→ THE PROBLEM:
Go through the listing below and say how many lines include "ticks". Give the number by itself.

[[ DATASET EXCERPT open ]]

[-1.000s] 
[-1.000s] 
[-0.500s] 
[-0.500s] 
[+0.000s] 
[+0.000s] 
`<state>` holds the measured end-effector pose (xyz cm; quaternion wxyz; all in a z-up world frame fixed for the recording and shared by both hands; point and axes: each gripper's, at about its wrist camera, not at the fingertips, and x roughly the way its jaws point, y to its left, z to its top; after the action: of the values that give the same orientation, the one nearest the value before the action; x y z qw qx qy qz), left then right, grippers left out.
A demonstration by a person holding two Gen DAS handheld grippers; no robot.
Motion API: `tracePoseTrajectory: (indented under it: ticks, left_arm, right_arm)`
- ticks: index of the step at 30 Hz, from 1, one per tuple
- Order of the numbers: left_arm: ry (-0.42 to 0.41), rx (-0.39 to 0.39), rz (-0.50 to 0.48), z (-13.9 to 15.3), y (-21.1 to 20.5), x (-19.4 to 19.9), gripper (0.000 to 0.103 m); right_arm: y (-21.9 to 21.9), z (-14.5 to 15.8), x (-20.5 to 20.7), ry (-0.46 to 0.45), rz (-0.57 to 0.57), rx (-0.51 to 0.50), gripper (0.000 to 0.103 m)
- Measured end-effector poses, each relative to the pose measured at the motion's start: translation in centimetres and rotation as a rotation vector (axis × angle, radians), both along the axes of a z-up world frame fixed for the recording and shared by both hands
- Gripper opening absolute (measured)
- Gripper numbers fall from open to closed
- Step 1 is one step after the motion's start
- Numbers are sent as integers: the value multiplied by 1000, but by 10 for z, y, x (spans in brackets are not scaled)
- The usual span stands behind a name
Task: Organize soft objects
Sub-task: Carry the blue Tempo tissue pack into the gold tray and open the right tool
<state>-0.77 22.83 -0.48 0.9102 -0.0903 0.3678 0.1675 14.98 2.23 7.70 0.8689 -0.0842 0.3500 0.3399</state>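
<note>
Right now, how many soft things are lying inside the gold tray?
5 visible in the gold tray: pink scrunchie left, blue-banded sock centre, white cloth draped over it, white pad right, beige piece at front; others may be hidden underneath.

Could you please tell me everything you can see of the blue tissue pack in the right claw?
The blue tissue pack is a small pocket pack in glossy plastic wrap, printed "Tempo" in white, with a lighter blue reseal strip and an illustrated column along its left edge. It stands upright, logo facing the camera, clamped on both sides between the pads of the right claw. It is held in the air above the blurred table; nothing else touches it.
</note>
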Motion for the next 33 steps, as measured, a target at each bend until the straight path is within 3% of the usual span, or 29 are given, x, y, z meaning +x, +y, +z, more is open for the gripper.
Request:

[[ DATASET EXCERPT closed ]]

→ OUTPUT OF THE TASK:
2